▸ EXERCISE OBJECTIVE
The listing is to be returned word for word, without its images.

+ + + +

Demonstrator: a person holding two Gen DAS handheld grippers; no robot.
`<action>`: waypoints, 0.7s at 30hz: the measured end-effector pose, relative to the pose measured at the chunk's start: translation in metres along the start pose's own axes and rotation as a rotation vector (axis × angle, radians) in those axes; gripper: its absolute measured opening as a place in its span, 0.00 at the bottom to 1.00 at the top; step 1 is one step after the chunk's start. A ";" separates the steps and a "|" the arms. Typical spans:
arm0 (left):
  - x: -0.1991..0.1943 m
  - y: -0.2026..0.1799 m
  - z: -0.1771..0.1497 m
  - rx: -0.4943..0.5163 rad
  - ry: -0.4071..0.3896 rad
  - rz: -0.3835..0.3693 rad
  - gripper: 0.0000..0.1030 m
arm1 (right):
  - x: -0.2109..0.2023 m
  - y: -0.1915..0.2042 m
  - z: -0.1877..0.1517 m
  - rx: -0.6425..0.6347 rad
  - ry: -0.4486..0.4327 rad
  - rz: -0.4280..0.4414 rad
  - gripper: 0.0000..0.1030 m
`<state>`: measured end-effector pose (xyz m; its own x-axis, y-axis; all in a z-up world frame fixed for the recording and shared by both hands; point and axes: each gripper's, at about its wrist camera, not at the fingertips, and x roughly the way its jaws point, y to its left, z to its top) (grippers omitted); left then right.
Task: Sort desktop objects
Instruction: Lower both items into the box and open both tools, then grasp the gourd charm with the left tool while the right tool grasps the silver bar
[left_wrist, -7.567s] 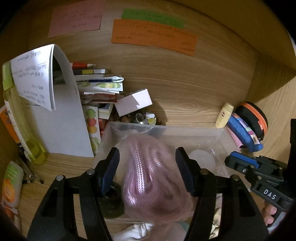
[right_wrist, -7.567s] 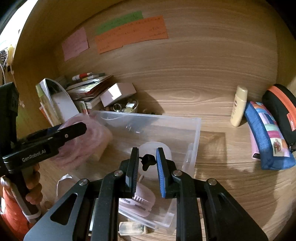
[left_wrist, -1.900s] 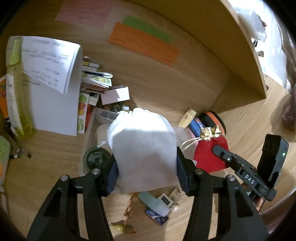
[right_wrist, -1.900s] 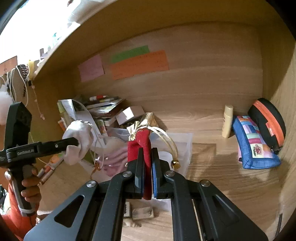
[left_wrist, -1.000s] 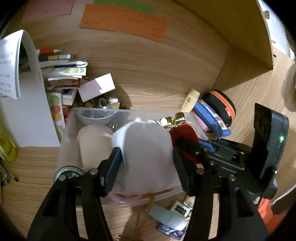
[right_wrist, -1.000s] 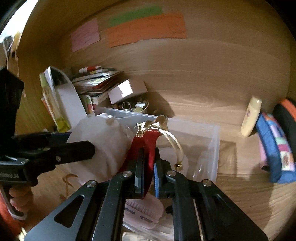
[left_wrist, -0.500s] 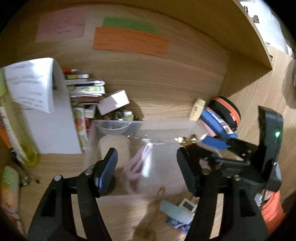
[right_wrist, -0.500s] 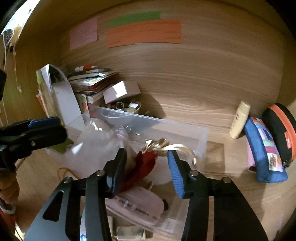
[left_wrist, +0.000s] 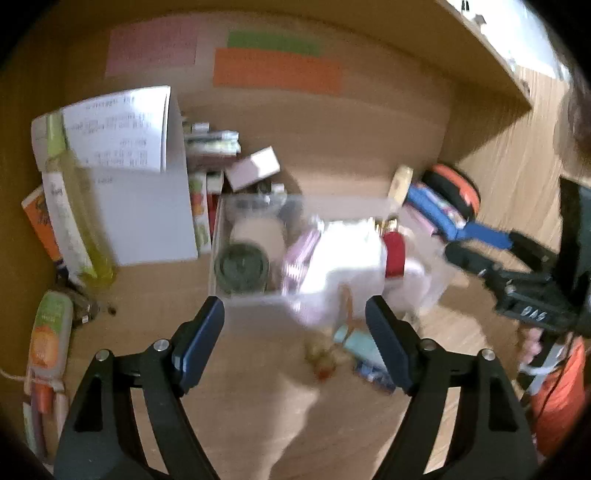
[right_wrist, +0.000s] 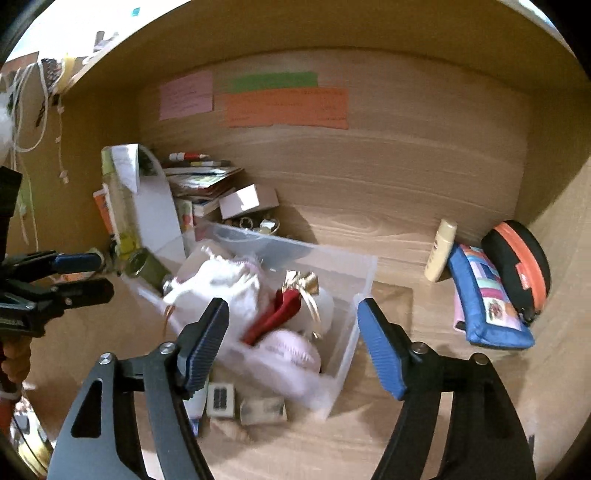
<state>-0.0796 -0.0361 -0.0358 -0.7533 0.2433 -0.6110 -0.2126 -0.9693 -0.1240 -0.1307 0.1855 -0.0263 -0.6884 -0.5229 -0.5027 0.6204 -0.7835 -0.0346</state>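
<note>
Down in the clear bin (right_wrist: 364, 291) on the desk (right_wrist: 406, 435): white pouch (right_wrist: 221, 284) and red pouch (right_wrist: 277, 314), side by side, touching. Left gripper (left_wrist: 293, 334) jaws opening, nothing between them. Right gripper (right_wrist: 291, 341) jaws opening too, nothing held. Blue pencil case (right_wrist: 484, 295) well off to the right.
</note>
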 end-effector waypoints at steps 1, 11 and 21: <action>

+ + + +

▸ ANSWER BOX
Demonstrator: a person holding two Gen DAS handheld grippers; no robot.
`<action>`: waypoints, 0.7s at 30hz: the measured end-effector pose, relative to the pose measured at the chunk's start: translation in metres along the start pose's own axes and rotation as a rotation vector (axis × angle, radians) in those axes; gripper: its absolute measured opening as a place in its span, 0.00 at the bottom to 1.00 at the top; step 1 is one step after the chunk's start. A ";" separates the steps and a "|" the arms. Typical spans:
arm0 (left):
  - x: -0.1991..0.1943 m
  - y: -0.2026..0.1799 m
  - z: -0.1771..0.1497 m
  - rx: -0.4943..0.5163 rad
  - ry: -0.4071..0.3896 rad
  - rz: -0.3835..0.3693 rad
  - gripper: 0.0000..0.1030 m
arm1 (right):
  - x: -0.2109..0.2023 m
  - y: -0.1915..0.2042 m
  - z: -0.1877..0.1517 m
  - rx: -0.6425..0.6347 rad
  - ry: -0.4486..0.4327 rad
  - rz: -0.4280..0.4414 rad
  - gripper: 0.0000..0.1030 m
`<state>`: measured end-effector pose (xyz m; its own x-axis, y-axis; all in a z-up world frame fixed for the recording and shared by both hands; point and axes: each gripper's, at about its wrist camera, not at the fingertips, and x roughly the way its jaws point, y to its left, z to its top) (grippers omitted); left then right.
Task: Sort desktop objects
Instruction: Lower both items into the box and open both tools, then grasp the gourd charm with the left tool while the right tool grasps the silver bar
[left_wrist, -7.567s] 
[right_wrist, -7.567s] 
[left_wrist, -1.900s] 
[right_wrist, -1.900s] 
[left_wrist, -1.000s] 
[right_wrist, -1.000s] 
[left_wrist, -0.500s] 
[right_wrist, -0.500s] 
[left_wrist, +0.000s] 
[right_wrist, +0.000s] 
<state>-0.0796 -0.0361 -0.0358 -0.7533 0.2433 -0.6110 -0.2126 -0.9693 -0.1240 -0.1307 0.1855 -0.0263 -0.6884 -0.5229 -0.5027 0.6204 -0.7835 -0.0346</state>
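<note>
Down in the clear bin (right_wrist: 364, 291) on the desk (right_wrist: 406, 435): white pouch (right_wrist: 221, 284) and red pouch (right_wrist: 277, 314), side by side, touching. Left gripper (left_wrist: 293, 334) jaws opening, nothing between them. Right gripper (right_wrist: 291, 341) jaws opening too, nothing held. Blue pencil case (right_wrist: 484, 295) well off to the right.
</note>
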 end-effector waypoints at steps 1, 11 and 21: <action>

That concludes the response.